** DESCRIPTION OF THE TASK **
Since the listing below shows pictures, leave them out and write out exactly the lines from the line with "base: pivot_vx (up" to the line with "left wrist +", both included, and no others.

** SUPPLIED MATERIAL **
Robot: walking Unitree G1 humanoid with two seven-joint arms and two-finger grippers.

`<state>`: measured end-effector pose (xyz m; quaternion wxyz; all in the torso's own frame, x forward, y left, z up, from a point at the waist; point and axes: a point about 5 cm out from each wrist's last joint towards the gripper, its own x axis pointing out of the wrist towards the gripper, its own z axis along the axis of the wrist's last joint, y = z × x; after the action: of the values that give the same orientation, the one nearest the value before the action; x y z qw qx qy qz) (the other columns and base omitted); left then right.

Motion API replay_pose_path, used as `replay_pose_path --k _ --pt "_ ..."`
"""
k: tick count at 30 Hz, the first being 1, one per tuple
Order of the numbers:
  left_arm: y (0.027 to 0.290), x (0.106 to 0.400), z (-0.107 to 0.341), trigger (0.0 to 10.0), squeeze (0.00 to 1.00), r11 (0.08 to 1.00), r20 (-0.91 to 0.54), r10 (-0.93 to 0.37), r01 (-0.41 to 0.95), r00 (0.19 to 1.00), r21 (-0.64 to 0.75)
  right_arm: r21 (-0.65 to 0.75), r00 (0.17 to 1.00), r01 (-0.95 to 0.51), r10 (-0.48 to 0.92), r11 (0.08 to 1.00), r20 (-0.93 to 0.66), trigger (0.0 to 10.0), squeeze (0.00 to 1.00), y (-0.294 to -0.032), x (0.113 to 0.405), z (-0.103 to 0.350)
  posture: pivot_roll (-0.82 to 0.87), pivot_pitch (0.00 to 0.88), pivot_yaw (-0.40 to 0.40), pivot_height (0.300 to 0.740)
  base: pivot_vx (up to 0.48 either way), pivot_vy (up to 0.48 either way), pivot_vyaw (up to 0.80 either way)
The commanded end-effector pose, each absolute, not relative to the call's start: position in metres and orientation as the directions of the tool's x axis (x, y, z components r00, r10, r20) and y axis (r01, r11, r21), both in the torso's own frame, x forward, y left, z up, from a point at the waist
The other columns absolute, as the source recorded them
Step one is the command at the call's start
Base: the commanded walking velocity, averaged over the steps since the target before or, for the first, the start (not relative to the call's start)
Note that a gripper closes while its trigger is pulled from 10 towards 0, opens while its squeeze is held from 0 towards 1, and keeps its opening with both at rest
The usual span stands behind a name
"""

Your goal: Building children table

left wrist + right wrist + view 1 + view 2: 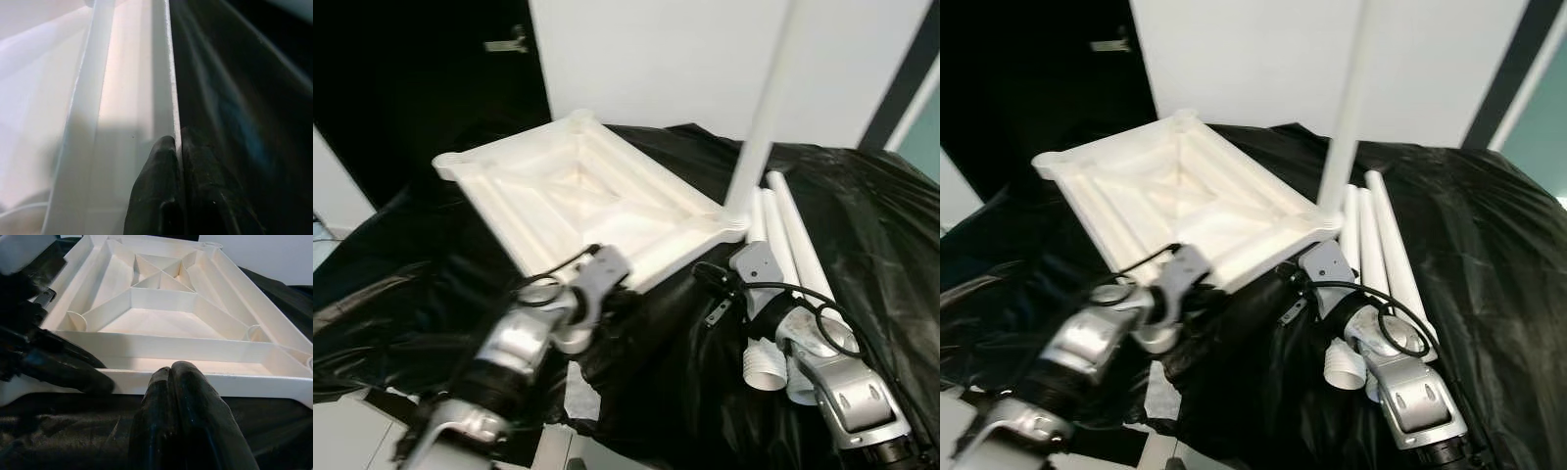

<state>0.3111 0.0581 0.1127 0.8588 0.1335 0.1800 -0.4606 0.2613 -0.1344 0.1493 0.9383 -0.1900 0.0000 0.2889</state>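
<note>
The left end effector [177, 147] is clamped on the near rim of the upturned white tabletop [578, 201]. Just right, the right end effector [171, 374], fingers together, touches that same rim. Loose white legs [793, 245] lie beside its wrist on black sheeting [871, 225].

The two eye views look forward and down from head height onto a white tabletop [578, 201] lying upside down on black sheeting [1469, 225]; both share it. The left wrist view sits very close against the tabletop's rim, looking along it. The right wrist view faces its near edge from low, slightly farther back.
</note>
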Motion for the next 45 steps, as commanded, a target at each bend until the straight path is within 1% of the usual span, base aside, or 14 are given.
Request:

** RESULT **
  base: pivot_vx (up to 0.48 either way), pivot_vy (up to 0.48 either way), pivot_vyaw (up to 0.80 either way)
The commanded end-effector pose, each absolute, not relative to the call's start: position in metres and orientation as the directions of the tool's x axis (x, y, z components r00, r10, r20) and y axis (r01, r11, r21), both in the torso's own frame, x forward, y left, z up, from a point at the waist
The other columns absolute, as the source recorded them
Step one is the command at the call's start
Base: the commanded walking velocity, averaged over the steps since the target before or, for the first, the start (not relative to the call's start)
Note that a gripper closes while its trigger is pulled from 10 towards 0, opens while its squeeze is held from 0 towards 1, and keeps its opening with both at rest
The usual span stands behind a name
"""

Your goal: Building children table

left wrist + right wrist + view 1 + view 2: 

The exercise asks for nothing more than this.